ActualitéClassé sous :Astronautique , Roscosmos , agence spatiale russe

Le rapport d'enquête et les préconisations nécessaires au retour en vol du lanceur seront remis à Roscosmos à la fin du mois. Le scénario et les causes de l'échec en vol du lancement des deux astronautes sont aujourd'hui connus.

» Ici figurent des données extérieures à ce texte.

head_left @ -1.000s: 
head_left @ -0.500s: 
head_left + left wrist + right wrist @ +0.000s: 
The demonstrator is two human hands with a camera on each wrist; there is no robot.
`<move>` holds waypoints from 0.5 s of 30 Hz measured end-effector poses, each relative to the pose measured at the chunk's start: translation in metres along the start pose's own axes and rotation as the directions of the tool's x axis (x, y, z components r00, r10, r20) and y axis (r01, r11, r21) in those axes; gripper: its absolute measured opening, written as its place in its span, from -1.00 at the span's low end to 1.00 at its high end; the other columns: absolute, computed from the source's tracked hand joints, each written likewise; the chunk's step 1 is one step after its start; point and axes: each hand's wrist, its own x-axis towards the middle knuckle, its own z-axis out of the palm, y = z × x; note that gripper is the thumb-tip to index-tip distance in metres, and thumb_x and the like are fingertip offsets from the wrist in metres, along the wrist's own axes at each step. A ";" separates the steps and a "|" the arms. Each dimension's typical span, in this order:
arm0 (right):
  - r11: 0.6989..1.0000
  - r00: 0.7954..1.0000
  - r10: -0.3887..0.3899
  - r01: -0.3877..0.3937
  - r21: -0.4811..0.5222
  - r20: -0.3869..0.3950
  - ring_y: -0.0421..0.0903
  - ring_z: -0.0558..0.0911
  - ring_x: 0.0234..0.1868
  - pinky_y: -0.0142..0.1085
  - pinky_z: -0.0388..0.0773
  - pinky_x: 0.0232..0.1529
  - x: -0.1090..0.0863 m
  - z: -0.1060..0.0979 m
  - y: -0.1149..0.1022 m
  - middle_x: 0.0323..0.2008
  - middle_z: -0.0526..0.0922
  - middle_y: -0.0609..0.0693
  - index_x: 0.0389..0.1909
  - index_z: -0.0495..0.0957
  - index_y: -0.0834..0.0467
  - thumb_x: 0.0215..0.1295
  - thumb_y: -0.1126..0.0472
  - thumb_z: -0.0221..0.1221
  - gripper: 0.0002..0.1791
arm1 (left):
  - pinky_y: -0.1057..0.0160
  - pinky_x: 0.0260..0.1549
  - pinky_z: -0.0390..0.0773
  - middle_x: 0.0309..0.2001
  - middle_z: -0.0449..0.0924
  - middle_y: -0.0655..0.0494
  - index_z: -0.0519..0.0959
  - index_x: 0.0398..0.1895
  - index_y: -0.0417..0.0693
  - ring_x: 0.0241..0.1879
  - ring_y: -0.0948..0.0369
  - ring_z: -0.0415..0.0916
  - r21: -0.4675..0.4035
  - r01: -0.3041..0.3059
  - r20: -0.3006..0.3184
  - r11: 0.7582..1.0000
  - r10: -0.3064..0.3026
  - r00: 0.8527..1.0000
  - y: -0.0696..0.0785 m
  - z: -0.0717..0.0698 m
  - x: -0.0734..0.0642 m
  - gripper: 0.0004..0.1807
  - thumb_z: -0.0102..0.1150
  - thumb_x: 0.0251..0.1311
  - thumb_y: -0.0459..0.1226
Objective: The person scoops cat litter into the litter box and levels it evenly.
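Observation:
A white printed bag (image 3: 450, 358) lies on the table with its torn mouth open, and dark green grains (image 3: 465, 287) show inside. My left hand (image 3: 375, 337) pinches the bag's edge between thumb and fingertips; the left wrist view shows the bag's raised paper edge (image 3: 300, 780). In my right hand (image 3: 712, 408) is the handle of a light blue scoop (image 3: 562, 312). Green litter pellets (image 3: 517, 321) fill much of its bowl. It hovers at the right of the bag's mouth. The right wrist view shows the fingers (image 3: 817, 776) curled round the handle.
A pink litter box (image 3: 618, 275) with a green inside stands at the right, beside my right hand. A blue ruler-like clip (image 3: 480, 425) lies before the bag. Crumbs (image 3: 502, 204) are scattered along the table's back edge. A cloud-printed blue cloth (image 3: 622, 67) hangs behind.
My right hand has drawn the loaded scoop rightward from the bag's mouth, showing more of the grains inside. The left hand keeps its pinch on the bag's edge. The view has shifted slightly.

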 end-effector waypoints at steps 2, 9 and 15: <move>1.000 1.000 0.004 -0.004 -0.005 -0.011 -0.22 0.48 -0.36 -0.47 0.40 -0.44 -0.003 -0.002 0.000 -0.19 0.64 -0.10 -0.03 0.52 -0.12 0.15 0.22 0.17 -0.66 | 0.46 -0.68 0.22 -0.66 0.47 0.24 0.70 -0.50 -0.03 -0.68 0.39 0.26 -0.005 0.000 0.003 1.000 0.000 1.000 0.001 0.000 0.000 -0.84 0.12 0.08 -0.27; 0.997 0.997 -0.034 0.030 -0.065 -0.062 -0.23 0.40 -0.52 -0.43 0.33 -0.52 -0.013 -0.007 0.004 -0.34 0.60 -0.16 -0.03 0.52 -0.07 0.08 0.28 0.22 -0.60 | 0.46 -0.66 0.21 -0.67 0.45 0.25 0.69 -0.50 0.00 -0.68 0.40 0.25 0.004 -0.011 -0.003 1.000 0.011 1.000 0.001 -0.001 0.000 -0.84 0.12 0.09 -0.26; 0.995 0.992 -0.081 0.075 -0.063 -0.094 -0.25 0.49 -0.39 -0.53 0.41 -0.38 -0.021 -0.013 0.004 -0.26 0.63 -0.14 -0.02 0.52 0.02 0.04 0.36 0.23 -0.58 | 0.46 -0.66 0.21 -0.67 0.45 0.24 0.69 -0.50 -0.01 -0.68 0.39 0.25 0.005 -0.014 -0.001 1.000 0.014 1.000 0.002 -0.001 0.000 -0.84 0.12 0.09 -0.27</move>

Un dysfonctionnement d'un senseur aurait empêché la bonne séparation de l'un des quatre boosters du Soyouz, provoquant un mauvais largage de ces derniers.

Moins de quinze jours après l'échec du lancement de la capsule Soyouz MS-10, qui devait transporter l'astronaute américain, Nick Hague, et le Russe, Alexeï Ovtchinine, à bord de la Station spatiale internationale, l'anomalie à l'origine du dysfonctionnement de la séparation des boosters est maintenant bien expliquée. Le rapport final sur cet échec, ainsi que les recommandations préconisées avant un retour en vol du lanceur, seront remis le 30 octobre.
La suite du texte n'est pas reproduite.